• _Task statement_
From the line below that contains "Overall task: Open" to the line that contains "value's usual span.", repeat every line exactly, both ends included, and nothing else.
────
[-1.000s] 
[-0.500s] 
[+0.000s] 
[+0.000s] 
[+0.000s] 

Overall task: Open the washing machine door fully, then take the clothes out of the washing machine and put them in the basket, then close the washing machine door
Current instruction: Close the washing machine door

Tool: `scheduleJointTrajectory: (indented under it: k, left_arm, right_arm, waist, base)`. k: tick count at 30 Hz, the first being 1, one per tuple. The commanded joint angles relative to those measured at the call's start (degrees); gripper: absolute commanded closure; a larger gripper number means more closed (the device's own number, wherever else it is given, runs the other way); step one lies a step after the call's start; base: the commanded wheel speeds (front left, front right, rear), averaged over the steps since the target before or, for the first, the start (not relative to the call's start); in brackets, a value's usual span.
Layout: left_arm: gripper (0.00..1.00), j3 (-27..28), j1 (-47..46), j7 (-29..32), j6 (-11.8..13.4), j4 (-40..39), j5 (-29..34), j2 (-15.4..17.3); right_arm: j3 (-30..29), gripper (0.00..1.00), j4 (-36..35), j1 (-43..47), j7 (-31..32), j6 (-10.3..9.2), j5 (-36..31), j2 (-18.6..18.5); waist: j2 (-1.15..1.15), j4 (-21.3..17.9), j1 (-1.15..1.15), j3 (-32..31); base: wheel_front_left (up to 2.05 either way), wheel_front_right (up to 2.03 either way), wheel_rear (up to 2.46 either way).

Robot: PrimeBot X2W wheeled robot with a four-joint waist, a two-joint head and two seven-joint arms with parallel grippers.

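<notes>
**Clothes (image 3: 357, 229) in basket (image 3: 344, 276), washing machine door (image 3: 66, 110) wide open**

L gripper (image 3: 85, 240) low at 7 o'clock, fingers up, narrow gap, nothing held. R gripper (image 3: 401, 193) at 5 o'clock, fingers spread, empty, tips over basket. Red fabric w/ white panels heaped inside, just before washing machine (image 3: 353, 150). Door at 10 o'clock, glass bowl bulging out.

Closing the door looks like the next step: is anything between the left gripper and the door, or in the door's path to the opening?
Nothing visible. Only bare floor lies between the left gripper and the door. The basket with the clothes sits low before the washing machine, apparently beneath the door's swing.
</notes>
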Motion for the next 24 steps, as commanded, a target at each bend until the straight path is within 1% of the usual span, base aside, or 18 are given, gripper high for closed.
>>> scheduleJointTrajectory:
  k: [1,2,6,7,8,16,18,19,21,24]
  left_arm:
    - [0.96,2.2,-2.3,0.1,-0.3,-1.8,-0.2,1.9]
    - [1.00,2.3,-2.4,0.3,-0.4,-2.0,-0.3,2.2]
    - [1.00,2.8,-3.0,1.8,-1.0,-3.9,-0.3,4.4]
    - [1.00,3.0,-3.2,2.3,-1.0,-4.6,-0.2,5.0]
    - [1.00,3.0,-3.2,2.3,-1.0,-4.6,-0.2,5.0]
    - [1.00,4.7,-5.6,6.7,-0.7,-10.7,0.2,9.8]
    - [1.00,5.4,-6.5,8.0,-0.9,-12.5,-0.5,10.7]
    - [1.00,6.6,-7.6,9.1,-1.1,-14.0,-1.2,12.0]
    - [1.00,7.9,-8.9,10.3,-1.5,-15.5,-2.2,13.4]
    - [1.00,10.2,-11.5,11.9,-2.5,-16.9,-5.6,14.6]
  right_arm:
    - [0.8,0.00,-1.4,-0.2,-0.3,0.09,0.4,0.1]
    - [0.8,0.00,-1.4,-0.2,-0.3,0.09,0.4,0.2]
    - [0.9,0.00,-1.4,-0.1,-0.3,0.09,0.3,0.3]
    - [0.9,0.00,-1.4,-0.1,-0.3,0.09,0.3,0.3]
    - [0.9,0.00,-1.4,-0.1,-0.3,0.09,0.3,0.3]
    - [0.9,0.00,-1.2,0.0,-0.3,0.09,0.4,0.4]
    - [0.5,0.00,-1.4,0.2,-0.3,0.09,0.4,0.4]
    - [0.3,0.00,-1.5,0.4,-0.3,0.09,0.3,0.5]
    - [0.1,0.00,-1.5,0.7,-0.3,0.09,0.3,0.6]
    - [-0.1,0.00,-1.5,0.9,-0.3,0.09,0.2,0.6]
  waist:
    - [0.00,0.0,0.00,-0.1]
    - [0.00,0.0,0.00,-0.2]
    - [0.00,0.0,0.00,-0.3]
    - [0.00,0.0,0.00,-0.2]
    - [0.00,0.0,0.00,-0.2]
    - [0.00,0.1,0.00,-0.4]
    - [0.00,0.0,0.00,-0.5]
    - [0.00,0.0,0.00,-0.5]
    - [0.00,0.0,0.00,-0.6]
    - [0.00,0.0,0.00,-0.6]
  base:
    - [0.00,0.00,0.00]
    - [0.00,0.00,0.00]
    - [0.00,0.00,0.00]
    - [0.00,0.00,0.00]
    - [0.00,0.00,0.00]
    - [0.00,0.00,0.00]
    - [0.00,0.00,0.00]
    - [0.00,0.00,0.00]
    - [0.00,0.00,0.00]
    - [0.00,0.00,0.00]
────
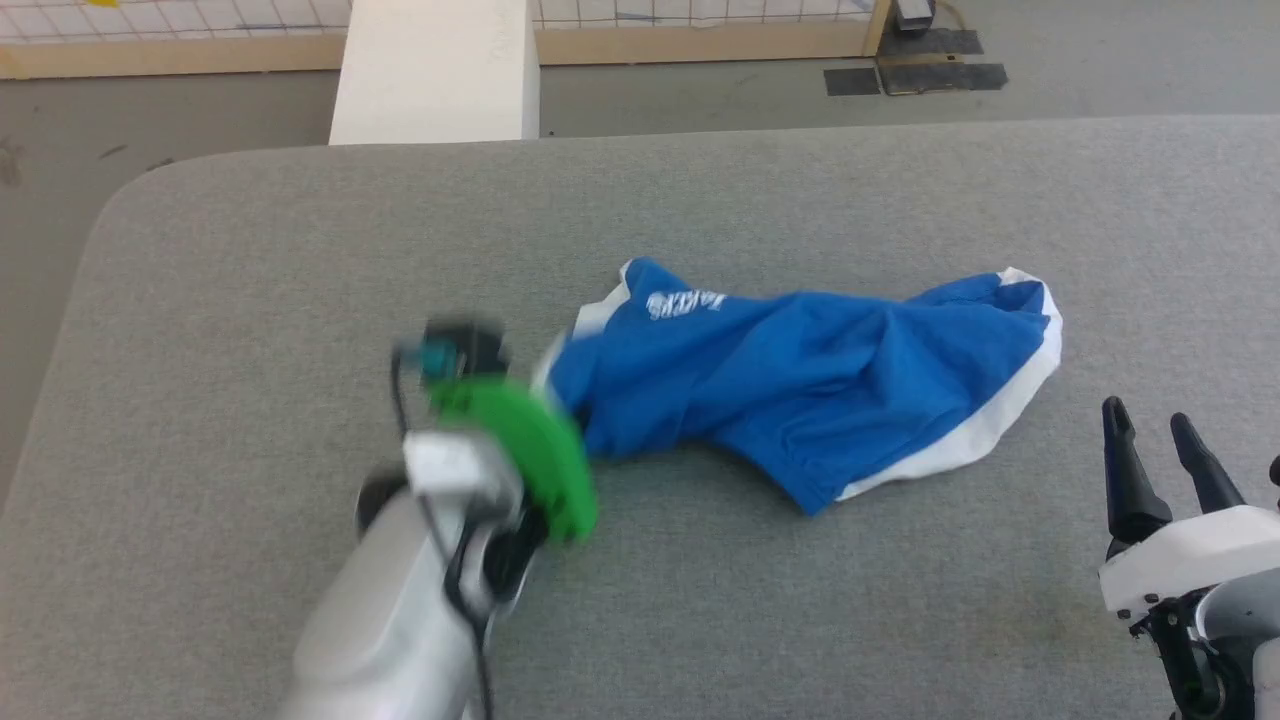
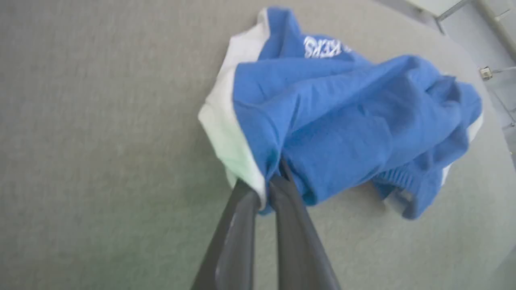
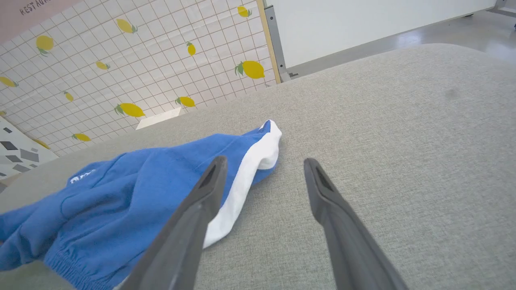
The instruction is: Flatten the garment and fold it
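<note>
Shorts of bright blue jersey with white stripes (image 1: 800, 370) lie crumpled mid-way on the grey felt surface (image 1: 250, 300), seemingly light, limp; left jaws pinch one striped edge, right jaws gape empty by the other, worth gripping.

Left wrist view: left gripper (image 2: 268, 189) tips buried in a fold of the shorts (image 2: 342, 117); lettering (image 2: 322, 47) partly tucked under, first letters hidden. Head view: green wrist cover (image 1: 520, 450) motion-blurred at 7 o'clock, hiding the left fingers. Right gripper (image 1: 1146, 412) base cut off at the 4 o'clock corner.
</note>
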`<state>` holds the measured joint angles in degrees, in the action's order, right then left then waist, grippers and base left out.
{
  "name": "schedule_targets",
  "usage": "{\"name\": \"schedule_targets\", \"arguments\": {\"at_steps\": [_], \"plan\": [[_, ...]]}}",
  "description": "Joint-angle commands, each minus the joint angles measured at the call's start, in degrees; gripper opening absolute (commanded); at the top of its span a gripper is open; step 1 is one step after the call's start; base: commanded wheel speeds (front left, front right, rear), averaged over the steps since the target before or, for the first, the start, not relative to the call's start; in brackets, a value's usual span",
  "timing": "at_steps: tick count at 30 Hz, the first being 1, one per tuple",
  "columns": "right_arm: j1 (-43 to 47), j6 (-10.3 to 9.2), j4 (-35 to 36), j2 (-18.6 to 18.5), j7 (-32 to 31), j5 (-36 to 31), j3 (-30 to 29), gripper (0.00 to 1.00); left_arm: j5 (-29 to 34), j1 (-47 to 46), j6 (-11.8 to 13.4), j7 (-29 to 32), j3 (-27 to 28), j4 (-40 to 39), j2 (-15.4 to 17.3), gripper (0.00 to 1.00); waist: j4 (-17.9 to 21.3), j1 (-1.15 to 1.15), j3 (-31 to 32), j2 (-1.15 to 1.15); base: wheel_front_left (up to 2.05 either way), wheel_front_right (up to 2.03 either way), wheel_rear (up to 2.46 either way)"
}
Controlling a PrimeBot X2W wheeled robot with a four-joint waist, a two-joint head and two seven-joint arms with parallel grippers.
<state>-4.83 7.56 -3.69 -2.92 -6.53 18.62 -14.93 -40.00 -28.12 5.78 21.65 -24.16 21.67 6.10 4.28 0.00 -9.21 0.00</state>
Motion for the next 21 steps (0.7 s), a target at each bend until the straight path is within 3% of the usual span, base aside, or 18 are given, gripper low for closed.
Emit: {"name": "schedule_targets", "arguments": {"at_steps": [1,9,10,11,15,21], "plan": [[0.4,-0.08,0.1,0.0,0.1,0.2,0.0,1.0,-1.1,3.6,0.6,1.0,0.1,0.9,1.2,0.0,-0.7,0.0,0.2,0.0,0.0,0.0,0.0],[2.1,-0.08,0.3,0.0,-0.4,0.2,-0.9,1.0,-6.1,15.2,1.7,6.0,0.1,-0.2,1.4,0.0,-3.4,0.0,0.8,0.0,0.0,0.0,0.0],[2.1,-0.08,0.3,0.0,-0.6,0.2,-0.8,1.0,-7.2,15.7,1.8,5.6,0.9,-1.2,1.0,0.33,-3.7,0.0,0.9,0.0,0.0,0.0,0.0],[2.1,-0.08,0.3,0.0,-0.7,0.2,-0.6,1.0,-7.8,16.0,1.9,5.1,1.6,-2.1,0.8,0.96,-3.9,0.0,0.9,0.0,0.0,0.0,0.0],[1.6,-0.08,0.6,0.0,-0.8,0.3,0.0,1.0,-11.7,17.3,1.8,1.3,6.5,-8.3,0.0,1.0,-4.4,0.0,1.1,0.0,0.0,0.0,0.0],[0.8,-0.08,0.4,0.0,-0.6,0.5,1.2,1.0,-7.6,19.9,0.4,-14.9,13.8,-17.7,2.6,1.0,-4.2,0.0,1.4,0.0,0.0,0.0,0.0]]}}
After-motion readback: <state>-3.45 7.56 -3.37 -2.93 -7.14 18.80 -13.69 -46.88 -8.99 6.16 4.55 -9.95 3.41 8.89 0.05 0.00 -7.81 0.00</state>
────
• _Problem solution_
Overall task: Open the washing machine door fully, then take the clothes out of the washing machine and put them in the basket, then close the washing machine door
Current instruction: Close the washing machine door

Tool: `scheduleJointTrajectory: (indented under it: k, left_arm, right_arm, waist, base)`. k: tick count at 30 Hz, the first being 1, one per tuple. The commanded joint angles relative to those measured at the call's start (degrees); gripper: absolute commanded closure; a larger gripper number means more closed (the device's own number, wherever else it is given, runs the other way); step one lies a step after the call's start; base: the commanded wheel speeds (front left, front right, rear), averaged over the steps since the target before or, for the first, the start (not relative to the call's start); in brackets, a value's usual span.

This output contains the full answer.